● Task directions:
Lines from the line with "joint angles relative" to the line with "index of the" in the entries below, and only those, must be output exactly, with both ends included.

● Provided records:
--
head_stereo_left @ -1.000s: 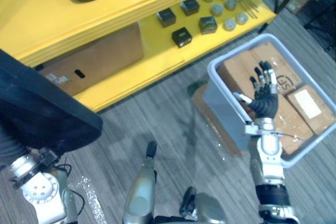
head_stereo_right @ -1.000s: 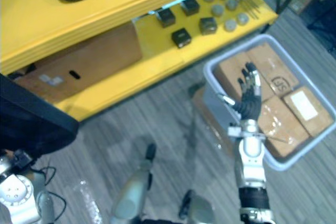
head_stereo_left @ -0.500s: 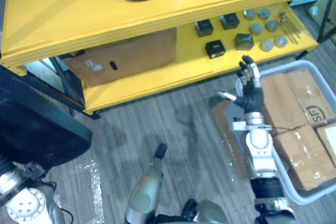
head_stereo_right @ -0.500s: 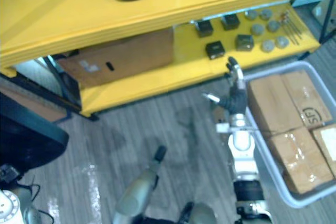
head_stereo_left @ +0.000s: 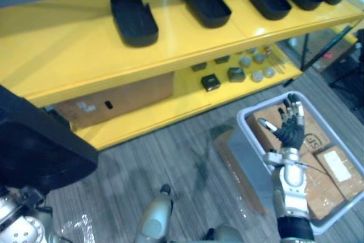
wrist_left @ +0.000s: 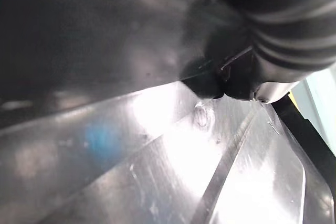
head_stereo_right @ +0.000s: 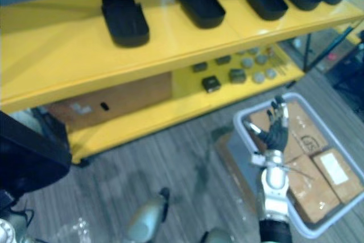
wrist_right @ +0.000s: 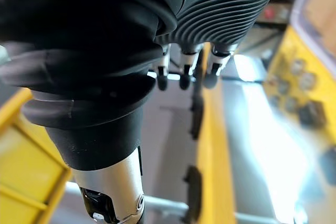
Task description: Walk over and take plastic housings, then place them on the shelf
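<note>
Left eye view: yellow shelf with five black housings in a row on its top board, spaced apart, none touching. On the shelf's lower board, under the middle of the row, sit small dark blocks with grey discs just beside them. A cardboard box fills the lower board's other end. In front of the shelf, on the floor, stands a grey bin packed with brown cartons. Right hand is raised over the bin, fingers spread and straight, thumb out, holding nothing, well apart from the shelf. A big dark object sits in front of the shelf's box end; can't tell if it is a housing.

Left wrist view: left hand shows as its ribbed cover, pressed right against the dark object. Fingers hidden, so can't tell whether they grip it.

Right wrist view: right hand's fingers hang straight and empty, with the shelf's yellow edge past them and dark shapes along it.
</note>
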Robot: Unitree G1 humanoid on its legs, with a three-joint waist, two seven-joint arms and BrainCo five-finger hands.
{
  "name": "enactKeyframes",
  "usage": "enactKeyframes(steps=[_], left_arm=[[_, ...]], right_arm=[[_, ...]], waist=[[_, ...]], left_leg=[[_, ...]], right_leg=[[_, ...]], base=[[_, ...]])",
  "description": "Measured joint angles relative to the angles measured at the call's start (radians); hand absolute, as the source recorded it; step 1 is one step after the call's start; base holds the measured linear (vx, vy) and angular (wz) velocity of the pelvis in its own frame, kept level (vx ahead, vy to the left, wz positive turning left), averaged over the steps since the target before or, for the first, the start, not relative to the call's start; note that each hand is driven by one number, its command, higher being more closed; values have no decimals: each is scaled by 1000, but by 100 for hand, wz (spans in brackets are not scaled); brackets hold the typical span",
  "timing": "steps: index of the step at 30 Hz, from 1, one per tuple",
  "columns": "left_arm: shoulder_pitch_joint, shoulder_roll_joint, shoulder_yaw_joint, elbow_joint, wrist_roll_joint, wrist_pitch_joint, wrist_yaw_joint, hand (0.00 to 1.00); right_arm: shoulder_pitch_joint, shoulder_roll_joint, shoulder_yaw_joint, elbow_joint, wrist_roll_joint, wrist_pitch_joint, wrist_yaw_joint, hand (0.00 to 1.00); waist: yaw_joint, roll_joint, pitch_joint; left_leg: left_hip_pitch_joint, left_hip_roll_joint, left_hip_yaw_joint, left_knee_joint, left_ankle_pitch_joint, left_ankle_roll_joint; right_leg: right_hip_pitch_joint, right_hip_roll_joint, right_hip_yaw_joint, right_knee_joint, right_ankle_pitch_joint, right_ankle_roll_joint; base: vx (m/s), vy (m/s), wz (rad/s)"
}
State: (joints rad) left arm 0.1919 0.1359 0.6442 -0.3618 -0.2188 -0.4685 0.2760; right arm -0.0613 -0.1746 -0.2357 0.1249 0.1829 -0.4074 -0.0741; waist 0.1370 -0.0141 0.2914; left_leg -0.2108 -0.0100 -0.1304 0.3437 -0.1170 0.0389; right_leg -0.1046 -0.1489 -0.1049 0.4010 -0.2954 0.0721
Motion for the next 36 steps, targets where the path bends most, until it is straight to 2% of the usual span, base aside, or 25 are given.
enactKeyframes(steps=[2,5,6,8,9,10,11,12,13,14,15,16,18,19,22,23,26,29,33,36], left_arm=[[-9,15,-2,35,0,23,19,100],[-1,15,-28,49,-4,33,29,100],[10,14,-40,47,-10,33,26,100],[22,14,-58,29,-12,33,25,100],[35,16,-62,-3,-12,33,24,100],[41,-9,-89,-21,-15,27,22,100],[51,-20,-108,-33,-15,28,23,100],[68,-35,-132,-55,-8,29,25,100],[73,-36,-154,-58,-9,28,29,100],[72,-36,-161,-58,-7,28,31,100],[62,-36,-177,-54,-6,28,39,100],[41,-36,-193,-45,5,28,53,100],[5,-35,-196,-32,33,27,74,100],[-23,-25,-200,-19,41,27,82,100],[-47,-1,-227,1,41,36,107,100],[-42,6,-232,11,43,47,113,100],[-6,13,-232,45,41,82,114,100],[34,13,-223,46,41,82,113,100],[44,12,-221,46,68,81,113,100],[47,12,-223,41,82,81,109,100]], right_arm=[[6,-12,-16,-3,1,0,11,0],[56,-13,-19,-55,1,1,14,0],[87,-13,-19,-106,1,1,19,0],[119,-12,-20,-190,0,1,17,0],[130,-9,-20,-239,-1,0,10,0],[123,-13,-40,-268,0,-3,6,0],[122,-14,-52,-280,0,-4,0,0],[108,-28,-68,-287,0,-5,-13,0],[82,-48,-81,-276,0,-5,-22,0],[66,-61,-85,-265,0,-5,-32,0],[45,-83,-88,-248,0,-5,-47,0],[46,-95,-92,-236,0,-5,-61,0],[49,-94,-105,-224,0,-5,-74,0],[48,-94,-122,-224,1,-10,-82,0],[47,-93,-148,-224,1,-36,-114,0],[43,-88,-149,-225,1,-53,-126,0],[60,-40,-151,-227,1,-64,-121,0],[107,12,-147,-227,19,-64,-81,0],[128,31,-127,-225,58,-64,-50,0],[128,39,-111,-218,61,-64,-30,0]], waist=[[-17,15,-12],[-17,29,-22],[-19,31,-33],[-19,13,-50],[-19,-24,-70],[-22,-18,-74],[-24,-14,-82],[-26,1,-86],[-32,18,-87],[-36,25,-86],[-44,47,-79],[-53,67,-75],[-78,70,-66],[-88,74,-56],[-93,53,-27],[-90,45,-22],[-92,33,-15],[-91,30,-15],[-92,29,-15],[-94,29,-15]], left_leg=[[30,1,-38,3,-21,-7],[60,2,-92,26,-58,-26],[63,2,-133,52,-86,-45],[52,2,-182,91,-135,-83],[34,2,-181,109,-159,-111],[23,57,-146,120,-165,-122],[17,94,-126,117,-164,-121],[-3,147,-92,90,-145,-120],[-19,175,-73,44,-100,-127],[-34,186,-60,27,-82,-129],[-44,206,-4,4,-62,-140],[-32,209,59,-33,-28,-151],[-27,198,108,-104,49,-177],[-10,188,144,-132,74,-175],[26,160,136,-184,99,-170],[40,150,136,-204,106,-173],[89,129,138,-241,111,-168],[124,120,140,-269,112,-169],[129,121,141,-276,115,-172],[160,125,141,-290,119,-172]], right_leg=[[-35,0,46,-96,83,1],[-35,6,84,-131,124,-2],[-31,20,108,-125,131,-10],[-12,36,142,-96,128,-11],[9,29,138,-90,116,-13],[10,42,83,-63,123,43],[4,52,55,-44,108,25],[-17,62,11,1,81,7],[-40,61,-28,26,66,-9],[-51,60,-44,26,65,-12],[-58,57,-78,21,66,-14],[-53,50,-107,19,65,-17],[-46,24,-148,26,64,-19],[-31,11,-158,26,64,-19],[4,-10,-171,28,62,-20],[10,-19,-168,32,62,-20],[53,-35,-160,16,63,-18],[101,-34,-140,-38,73,-2],[127,-21,-138,-95,95,23],[161,-11,-137,-120,109,18]], base=[[155,-46,44],[209,-178,66],[250,-275,93],[260,-392,103],[242,-539,113],[168,-482,112],[136,-449,105],[133,-385,94],[152,-351,90],[156,-292,84],[163,-212,83],[162,-169,90],[123,-50,97],[101,18,88],[85,77,52],[70,82,22],[66,55,12],[57,35,3],[10,5,-1],[2,-2,-2]])
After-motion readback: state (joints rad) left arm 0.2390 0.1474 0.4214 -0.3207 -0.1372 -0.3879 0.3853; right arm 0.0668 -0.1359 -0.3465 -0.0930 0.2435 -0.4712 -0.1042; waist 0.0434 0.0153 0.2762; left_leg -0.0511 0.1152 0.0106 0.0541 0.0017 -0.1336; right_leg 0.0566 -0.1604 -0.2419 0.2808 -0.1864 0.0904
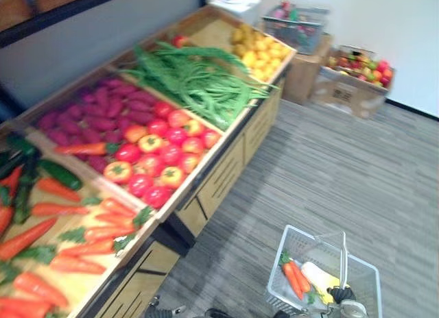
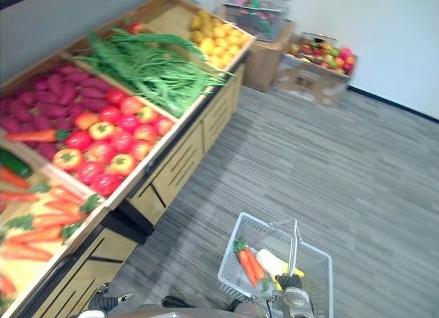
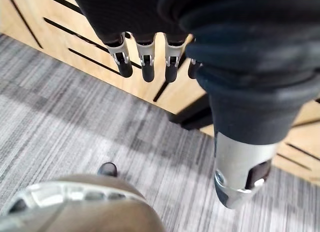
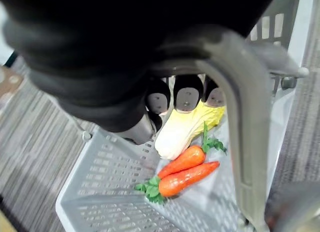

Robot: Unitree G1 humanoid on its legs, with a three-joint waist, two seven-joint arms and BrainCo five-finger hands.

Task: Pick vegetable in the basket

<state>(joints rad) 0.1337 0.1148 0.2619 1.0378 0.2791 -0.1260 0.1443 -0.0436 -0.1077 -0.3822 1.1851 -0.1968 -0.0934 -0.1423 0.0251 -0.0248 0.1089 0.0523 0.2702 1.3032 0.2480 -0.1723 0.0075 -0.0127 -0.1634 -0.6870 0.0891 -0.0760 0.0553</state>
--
● Task solution:
  "description": "Measured joint angles relative to the angles measured at the call's start (radians); hand absolute, as the source recorded it; step 1 is one step after the call's start; base holds the measured linear (vx, vy) and angular (wz) velocity of the pelvis in its own frame, kept level (vx ahead, vy to the left, wz positive turning left), averaged over the steps since the target before or, for the first, the start, not relative to the call's start; note that each hand is driven by one number, its command, higher being more closed; values have no decimals: each is scaled by 1000, but by 100 for hand, wz (spans in brackets are not scaled); brackets hold the typical span",
  "timing": "steps: index of the step at 30 Hz, from 1, one per tuple",

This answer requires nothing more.